Offering insight as to the data, Tim Bannister, Rightmove’s Director of property science, remarked, “Despite the turbulent end to 2022, the year to date has been better than many expected. Asking prices have eased from the unsustainably frothy heights seen during the pandemic markets, where many sales went to best and final bids.

“However, new seller asking prices are now just 3% behind May’s peak and this relatively small fall in asking prices, coupled with stable numbers of new properties coming to the market each month, are strong indicators that forced sales are not widespread.

“The number of sales being agreed is now 10% below the same period in 2019, improving from being 15% below 2019’s level last month. The pandemic-driven stock shortage also now appears to be over, with the number of available homes for sale now just 1% behind this time in 2019.

“While there is certainly no glut of homes for sale, buyers across Great Britain are likely to see much more choice in their local area compared to a year ago.”

Experts are hoping the housing market proves to be as resilient as it has been in the past.
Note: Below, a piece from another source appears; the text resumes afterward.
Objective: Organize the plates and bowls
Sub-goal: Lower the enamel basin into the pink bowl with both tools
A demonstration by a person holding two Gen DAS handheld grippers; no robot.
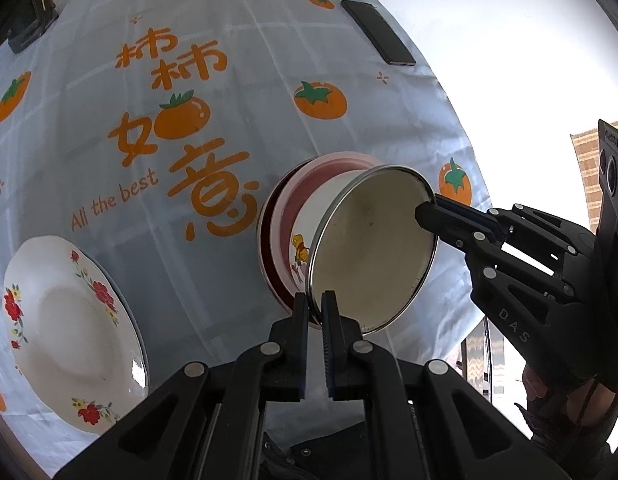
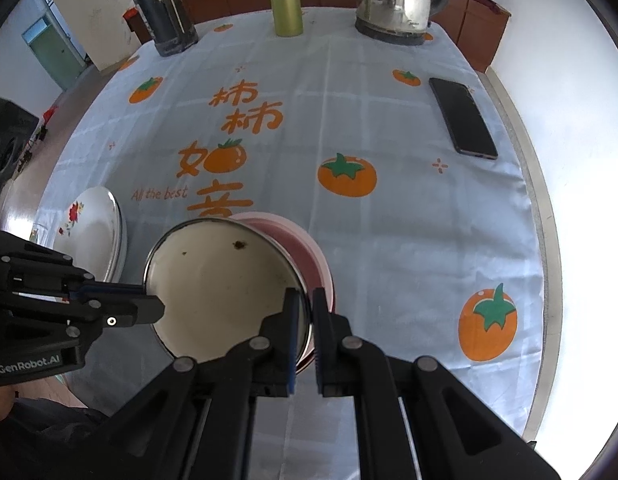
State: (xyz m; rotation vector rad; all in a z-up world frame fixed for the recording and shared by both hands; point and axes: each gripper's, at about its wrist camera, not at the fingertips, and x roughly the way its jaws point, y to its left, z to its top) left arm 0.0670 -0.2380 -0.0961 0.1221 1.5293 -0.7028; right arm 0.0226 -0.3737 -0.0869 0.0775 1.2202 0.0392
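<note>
Bench point(image 2: 389, 240) with fruit cloth. Flower plate point(image 1: 69, 320) at left. Pink bowl point(image 2: 309, 248) under cream bowl point(image 2: 221, 288) (speckled inside). Left gripper point(image 1: 313, 304) and right gripper point(image 2: 305, 300): fingers pinched tight on cream bowl's rim, opposite sides.

The left gripper point(image 1: 313, 300) reaches up from the bottom centre of the left wrist view, jaws pinched nearly together on a thin metal rim. The right gripper point(image 2: 305, 296) does the same in its own view. Each enters the other's frame from the side, angled steeply downward.
</note>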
No one would have expected it to remain buoyant during Brexit and certainly it outperformed any expectation during the pandemic, especially during lockdowns.

The cost of borrowing will continue to take a toll on the housing market, and it is not likely to change, at least by very much, throughout next year. Higher borrowing costs will remain.

The Bank of England’s Monetary Policy Committee (MPC) began the fight against inflation in December 2021, when the first increase to the standard base interest rate occurred and ended the long standing historically low rate of almost zero. The 0.1% base rate was a product of the pandemic.

The first increase in December 2021 started what would be fourteen consecutive MPC meetings with a rate hike. The trend ended in September 2023. In September and the following meeting in November, the MPC voted to keep the rate steady at 5.25%.

Borrowers can find some relief in knowing that lenders are holding back on the rate increases that could be seen. There is currently a competitive lending market and for the past few weeks there have been occasional declines in lending product rates, including both mortgages and remortgages. 

The housing market will likely close out the year with a positive gain, but much lower than seen in the past years when borrowing was historically low. Considering the financial strains that have impacted consumers for many years including the pandemic, higher energy costs, and inflation it is no wonder that higher borrowing costs would prove to be the final deterrent of hopeful homebuyers.